● **PROBLEM DETAILS**
Restate, word for word, each record that follows.

Data records
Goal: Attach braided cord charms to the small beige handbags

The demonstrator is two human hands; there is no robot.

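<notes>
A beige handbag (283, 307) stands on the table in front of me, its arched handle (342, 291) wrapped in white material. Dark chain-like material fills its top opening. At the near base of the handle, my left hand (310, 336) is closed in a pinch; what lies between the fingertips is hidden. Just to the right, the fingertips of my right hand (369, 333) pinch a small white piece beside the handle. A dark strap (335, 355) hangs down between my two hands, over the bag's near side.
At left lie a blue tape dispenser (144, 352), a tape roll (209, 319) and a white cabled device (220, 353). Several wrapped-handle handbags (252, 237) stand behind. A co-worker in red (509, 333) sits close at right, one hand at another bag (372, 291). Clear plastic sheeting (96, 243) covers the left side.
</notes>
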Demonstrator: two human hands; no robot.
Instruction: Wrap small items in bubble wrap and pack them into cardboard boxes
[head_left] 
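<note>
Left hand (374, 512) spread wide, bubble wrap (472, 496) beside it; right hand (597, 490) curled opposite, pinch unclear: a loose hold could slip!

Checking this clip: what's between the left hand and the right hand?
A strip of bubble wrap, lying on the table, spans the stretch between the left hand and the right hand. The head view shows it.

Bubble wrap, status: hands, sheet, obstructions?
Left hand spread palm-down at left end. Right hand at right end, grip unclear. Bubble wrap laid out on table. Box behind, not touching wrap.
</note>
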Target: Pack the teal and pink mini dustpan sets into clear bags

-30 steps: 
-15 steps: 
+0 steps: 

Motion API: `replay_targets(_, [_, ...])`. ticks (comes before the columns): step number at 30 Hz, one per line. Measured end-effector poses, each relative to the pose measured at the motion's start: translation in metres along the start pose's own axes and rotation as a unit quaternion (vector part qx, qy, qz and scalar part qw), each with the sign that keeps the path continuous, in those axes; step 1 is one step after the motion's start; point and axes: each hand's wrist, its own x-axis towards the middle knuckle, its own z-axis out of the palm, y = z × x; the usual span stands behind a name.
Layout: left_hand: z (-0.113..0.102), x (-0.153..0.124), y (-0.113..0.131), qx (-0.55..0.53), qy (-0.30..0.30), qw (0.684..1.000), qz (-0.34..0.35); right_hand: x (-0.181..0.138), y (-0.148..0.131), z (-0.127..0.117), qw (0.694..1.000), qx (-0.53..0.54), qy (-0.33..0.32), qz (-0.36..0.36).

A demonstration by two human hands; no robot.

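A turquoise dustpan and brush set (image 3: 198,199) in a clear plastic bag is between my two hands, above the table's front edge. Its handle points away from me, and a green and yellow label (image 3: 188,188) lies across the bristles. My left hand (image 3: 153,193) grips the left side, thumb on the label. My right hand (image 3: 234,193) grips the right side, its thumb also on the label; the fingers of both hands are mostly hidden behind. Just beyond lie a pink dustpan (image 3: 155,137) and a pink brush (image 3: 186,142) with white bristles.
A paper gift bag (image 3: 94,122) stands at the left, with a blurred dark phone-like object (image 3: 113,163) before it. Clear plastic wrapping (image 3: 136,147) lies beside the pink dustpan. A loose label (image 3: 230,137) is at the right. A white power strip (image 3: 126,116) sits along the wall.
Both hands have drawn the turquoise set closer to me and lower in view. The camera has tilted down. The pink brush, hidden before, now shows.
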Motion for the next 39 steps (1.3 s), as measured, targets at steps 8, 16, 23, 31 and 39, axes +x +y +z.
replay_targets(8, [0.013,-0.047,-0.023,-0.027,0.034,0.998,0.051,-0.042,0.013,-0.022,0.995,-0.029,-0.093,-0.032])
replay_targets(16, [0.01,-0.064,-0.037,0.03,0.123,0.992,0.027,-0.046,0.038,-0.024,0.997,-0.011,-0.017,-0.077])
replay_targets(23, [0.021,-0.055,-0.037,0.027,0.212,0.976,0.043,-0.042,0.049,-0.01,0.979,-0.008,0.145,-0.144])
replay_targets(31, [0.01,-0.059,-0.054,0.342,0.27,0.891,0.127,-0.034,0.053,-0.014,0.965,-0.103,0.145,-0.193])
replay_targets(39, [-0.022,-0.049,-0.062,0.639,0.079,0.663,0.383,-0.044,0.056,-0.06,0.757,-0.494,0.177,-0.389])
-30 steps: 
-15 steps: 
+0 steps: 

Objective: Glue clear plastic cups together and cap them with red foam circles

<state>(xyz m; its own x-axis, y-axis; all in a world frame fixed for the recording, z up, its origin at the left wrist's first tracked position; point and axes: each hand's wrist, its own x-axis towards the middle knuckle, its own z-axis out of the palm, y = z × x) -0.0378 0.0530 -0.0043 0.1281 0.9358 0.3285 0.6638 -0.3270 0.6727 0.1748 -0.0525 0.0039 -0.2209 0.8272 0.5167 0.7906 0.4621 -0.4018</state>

● **SOLUTION**
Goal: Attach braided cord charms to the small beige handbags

The demonstrator is two human hands; there is no robot.

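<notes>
A beige handbag (283, 307) stands on the table in front of me, its arched handle (342, 291) wrapped in white material. Dark chain-like material fills its top opening. At the near base of the handle, my left hand (310, 336) is closed in a pinch; what lies between the fingertips is hidden. Just to the right, the fingertips of my right hand (369, 333) pinch a small white piece beside the handle. A dark strap (335, 355) hangs down between my two hands, over the bag's near side.
At left lie a blue tape dispenser (144, 352), a tape roll (209, 319) and a white cabled device (220, 353). Several wrapped-handle handbags (252, 237) stand behind. A co-worker in red (509, 333) sits close at right, one hand at another bag (372, 291). Clear plastic sheeting (96, 243) covers the left side.
</notes>
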Demonstrator: two human hands; no robot.
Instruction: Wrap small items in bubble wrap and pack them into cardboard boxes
[head_left] 
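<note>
Left hand (374, 512) spread wide, bubble wrap (472, 496) beside it; right hand (597, 490) curled opposite, pinch unclear: a loose hold could slip!

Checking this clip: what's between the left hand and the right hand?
A strip of bubble wrap, lying on the table, spans the stretch between the left hand and the right hand. The head view shows it.

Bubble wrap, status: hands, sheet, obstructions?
Left hand spread palm-down at left end. Right hand at right end, grip unclear. Bubble wrap laid out on table. Box behind, not touching wrap.
</note>
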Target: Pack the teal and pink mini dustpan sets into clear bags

-30 steps: 
-15 steps: 
+0 steps: 

Motion API: `replay_targets(_, [_, ...])`. ticks (comes before the columns): step number at 30 Hz, one per line. Measured end-effector poses, each relative to the pose measured at the motion's start: translation in metres along the start pose's own axes and rotation as a unit quaternion (vector part qx, qy, qz and scalar part qw), each with the sign that keeps the path continuous, in those axes; step 1 is one step after the motion's start; point and axes: each hand's wrist, its own x-axis towards the middle knuckle, its own z-axis out of the palm, y = z × x; the usual span stands behind a name.
Layout: left_hand: z (-0.113..0.102), x (-0.153..0.124), y (-0.113..0.131), qx (-0.55..0.53), qy (-0.30..0.30), qw (0.684..1.000), qz (-0.34..0.35); right_hand: x (-0.181..0.138), y (-0.148..0.131), z (-0.127..0.117), qw (0.694..1.000), qx (-0.53..0.54), qy (-0.33..0.32), qz (-0.36..0.36).

A demonstration by two human hands; no robot.

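A turquoise dustpan and brush set (image 3: 198,199) in a clear plastic bag is between my two hands, above the table's front edge. Its handle points away from me, and a green and yellow label (image 3: 188,188) lies across the bristles. My left hand (image 3: 153,193) grips the left side, thumb on the label. My right hand (image 3: 234,193) grips the right side, its thumb also on the label; the fingers of both hands are mostly hidden behind. Just beyond lie a pink dustpan (image 3: 155,137) and a pink brush (image 3: 186,142) with white bristles.
A paper gift bag (image 3: 94,122) stands at the left, with a blurred dark phone-like object (image 3: 113,163) before it. Clear plastic wrapping (image 3: 136,147) lies beside the pink dustpan. A loose label (image 3: 230,137) is at the right. A white power strip (image 3: 126,116) sits along the wall.
Both hands have drawn the turquoise set closer to me and lower in view. The camera has tilted down. The pink brush, hidden before, now shows.
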Motion for the next 39 steps (1.3 s), as measured, targets at steps 8, 16, 23, 31 and 39, axes +x +y +z.
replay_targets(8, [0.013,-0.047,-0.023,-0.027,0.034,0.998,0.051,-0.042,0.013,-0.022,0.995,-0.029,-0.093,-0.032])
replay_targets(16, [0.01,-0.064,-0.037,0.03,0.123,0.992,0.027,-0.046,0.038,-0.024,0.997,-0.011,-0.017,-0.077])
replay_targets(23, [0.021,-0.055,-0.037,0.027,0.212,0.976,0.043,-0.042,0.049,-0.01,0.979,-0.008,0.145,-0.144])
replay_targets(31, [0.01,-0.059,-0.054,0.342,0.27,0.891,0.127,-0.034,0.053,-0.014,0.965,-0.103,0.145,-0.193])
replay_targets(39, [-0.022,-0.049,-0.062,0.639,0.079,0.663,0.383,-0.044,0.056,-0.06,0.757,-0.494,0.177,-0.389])
-30 steps: 
-15 steps: 
+0 steps: 

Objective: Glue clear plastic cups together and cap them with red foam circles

<state>(xyz m; its own x-axis, y-axis; all in a world frame fixed for the recording, z up, its origin at the left wrist's first tracked position; point and axes: each hand's wrist, its own x-axis towards the middle knuckle, its own z-axis out of the palm, y = z × x) -0.0378 0.0530 -0.0043 0.1281 0.9358 0.3285 0.6638 -0.3270 0.6727 0.1748 -0.0525 0.0039 -0.2209 0.8272 0.5167 0.7906 0.4621 -0.4018</state>

Nothing further remains to be added to the answer.